What a load of rubbish. I swear, nearly all the tips were obvious, and/or things I first read in "Jackie" magazine, when I was about twelve. I like number 24, which tells me I can "streamline" my "handbag beauty kit" (?) by leaving some things at home (or in another bag). Gosh, that is GENIUS.

But the first tip is the weakest one of all: It explains that to wash your hair, you should soak it thoroughly in warm water, apply a teaspoon of shampoo, massage the shampoo in with your fingertips and rinse thoroughly.

No sh*t Sherlock. This gem, they state, was provided by "Trichologist and international haircare expert Philip Kingsley".

Way to go Philip...But if I wanted that level of advice, I'd be asking anyone I met, who was over the age of seven, NOT paying for a "Trichologist and international haircare expert" to tell me it in a magazine.

Maybe I'm getting old and jaded, but I hate it when magazines include mindless articles of non-information, just to fill up space.

/rant
 
I shall enjoy reading those pearls of wisdom!!

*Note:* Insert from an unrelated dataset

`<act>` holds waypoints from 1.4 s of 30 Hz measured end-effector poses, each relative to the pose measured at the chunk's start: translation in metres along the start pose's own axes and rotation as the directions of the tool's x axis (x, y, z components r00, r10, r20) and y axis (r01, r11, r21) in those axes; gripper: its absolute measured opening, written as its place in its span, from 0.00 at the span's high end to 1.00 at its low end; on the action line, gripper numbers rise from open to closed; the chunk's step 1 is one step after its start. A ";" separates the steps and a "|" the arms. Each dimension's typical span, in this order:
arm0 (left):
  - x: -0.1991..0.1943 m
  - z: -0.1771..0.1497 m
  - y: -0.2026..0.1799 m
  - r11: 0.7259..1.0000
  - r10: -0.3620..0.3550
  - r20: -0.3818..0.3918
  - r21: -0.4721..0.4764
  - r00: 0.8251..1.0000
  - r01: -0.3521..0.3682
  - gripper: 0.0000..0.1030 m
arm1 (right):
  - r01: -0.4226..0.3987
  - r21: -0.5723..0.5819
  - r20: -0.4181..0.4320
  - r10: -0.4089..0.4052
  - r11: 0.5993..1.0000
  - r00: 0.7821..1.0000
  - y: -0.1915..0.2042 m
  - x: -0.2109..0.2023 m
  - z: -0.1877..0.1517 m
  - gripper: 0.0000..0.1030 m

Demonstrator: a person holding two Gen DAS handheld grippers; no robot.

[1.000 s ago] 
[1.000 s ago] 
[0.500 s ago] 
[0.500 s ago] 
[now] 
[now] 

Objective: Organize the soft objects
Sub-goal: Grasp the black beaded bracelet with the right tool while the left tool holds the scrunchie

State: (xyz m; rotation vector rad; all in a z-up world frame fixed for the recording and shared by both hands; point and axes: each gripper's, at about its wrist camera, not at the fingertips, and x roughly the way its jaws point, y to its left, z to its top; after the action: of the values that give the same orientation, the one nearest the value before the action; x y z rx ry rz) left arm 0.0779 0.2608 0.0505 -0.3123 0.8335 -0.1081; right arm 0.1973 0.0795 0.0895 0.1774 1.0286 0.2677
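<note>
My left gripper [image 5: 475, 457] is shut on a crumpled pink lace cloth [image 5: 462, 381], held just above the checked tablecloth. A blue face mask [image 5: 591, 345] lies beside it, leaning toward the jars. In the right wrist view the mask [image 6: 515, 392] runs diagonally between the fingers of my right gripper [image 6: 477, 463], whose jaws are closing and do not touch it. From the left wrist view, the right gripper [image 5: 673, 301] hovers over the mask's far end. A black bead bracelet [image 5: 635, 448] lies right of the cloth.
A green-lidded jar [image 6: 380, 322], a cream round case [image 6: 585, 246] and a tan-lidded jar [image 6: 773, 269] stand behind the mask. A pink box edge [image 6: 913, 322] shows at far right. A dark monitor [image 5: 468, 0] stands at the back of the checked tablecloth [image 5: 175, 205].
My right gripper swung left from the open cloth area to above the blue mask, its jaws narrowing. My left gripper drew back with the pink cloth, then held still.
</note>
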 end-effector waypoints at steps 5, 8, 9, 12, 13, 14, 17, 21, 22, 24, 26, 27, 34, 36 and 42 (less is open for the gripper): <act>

I'm an avon lady and was amused recently that they bought out a 'foaming' shampoo-well excuse me dont they all do that ?!!
 
I shall enjoy reading those pearls of wisdom!!

I'm an avon lady and was amused recently that they bought out a 'foaming' shampoo-well excuse me dont they all do that ?!!

Hahahaha! I'm not sure...We should ask "Trichologist and international haircare expert Philip Kingsley". He'll know.
 
Oh, how about "apply lipstick with your finger for a fresh looking stain" - yep and one on the finger too!!!
 
Now come on...be reasonable. There might be women out there who have never washed their own hair. The queen, perhaps. Or some footballer's wife who's always gone to the salon to have her hair done and never washed her own hair.

People like that might well appreciate being told how to wash their hair by a trichologist!

;)
 
oh good Lord. To be honest i've got me mag but just read the recipes and ignored the articles.

I'd really love the chance to fill the pages of SW magazine with meaningful fluff... rather than teaching people to suck eggs (purse lips, raise egg to mouth, DO NOT BLOW!) HINT HINT!
 
Now come on...be reasonable. There might be women out there who have never washed their own hair. The queen, perhaps. Or some footballer's wife who's always gone to the salon to have her hair done and never washed her own hair.

People like that might well appreciate being told how to wash their hair by a trichologist!

;)

Good point, but then are these people likely to be reading SW magazine when they have personal trainers and nutrionists!!
 
How do u think i feel reading the mag, im male. i only use it for food ideas but get swamped with lady issues. No i do not need a new handbag, thank you very much!
 
How do u think i feel reading the mag, im male. i only use it for food ideas but get swamped with lady issues. No i do not need a new handbag, thank you very much!
Thanks Andy that really made me chuckle x
 
There is a fella in the mag this month Andy! In fact was there a fella in last time too.... must write to SW, complaining, too many men in our "girlie" mag!!
 
No i do not need a new handbag, thank you very much!

This sounds as though you are quite happy with the one you already have! :D

I hadn't thought about men reading the magazine. Blimey, you must be bored with most of it. Mind you, judging by the current content, they'd probably cater for you (if they tried) by explaining that football is a game where people kick a ball around, on a pitch.